▶ _What needs to be done_
Please give the data again exactly, with no line dropped.

▶ _Recorded information_
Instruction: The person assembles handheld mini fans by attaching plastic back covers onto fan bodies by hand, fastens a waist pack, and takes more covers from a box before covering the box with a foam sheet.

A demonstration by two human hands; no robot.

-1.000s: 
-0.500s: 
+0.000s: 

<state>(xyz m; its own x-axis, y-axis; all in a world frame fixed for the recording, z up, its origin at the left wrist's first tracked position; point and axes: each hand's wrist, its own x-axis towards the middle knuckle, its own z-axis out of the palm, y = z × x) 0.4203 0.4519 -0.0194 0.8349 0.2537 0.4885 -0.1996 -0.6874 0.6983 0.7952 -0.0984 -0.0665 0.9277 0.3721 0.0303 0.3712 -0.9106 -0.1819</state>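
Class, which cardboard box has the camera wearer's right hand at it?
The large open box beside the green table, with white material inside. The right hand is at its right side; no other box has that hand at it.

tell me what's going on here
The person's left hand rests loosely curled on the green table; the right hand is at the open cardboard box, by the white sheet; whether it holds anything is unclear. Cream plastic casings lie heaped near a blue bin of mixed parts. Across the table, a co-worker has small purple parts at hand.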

▶ _Output of the task_
Instruction: The person assembles handheld mini fans by attaching plastic back covers onto fan bodies by hand, fastens a waist pack, and takes more covers from a box before covering the box with a foam sheet.

A demonstration by two human hands; no robot.

-1.000s: 
-0.500s: 
+0.000s: 

<state>(xyz m; its own x-axis, y-axis; all in a world frame fixed for the recording, z up, its origin at the left wrist's first tracked position; point and axes: each hand's wrist, its own x-axis towards the middle knuckle, its own z-axis out of the palm, y = z × x) 0.4203 0.4519 -0.0194 0.8349 0.2537 0.4885 -0.1996 -0.6874 0.6983 0.7952 -0.0984 -0.0665 0.9277 0.3721 0.0303 0.3712 -0.9106 -0.1819</state>
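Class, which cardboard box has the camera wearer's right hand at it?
The large open box beside the green table, with white material inside. The right hand is at its right side; no other box has that hand at it.

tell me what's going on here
The person's left hand rests loosely curled on the green table; the right hand is at the open cardboard box, by the white sheet; whether it holds anything is unclear. Cream plastic casings lie heaped near a blue bin of mixed parts. Across the table, a co-worker has small purple parts at hand.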

The required answer is now complete.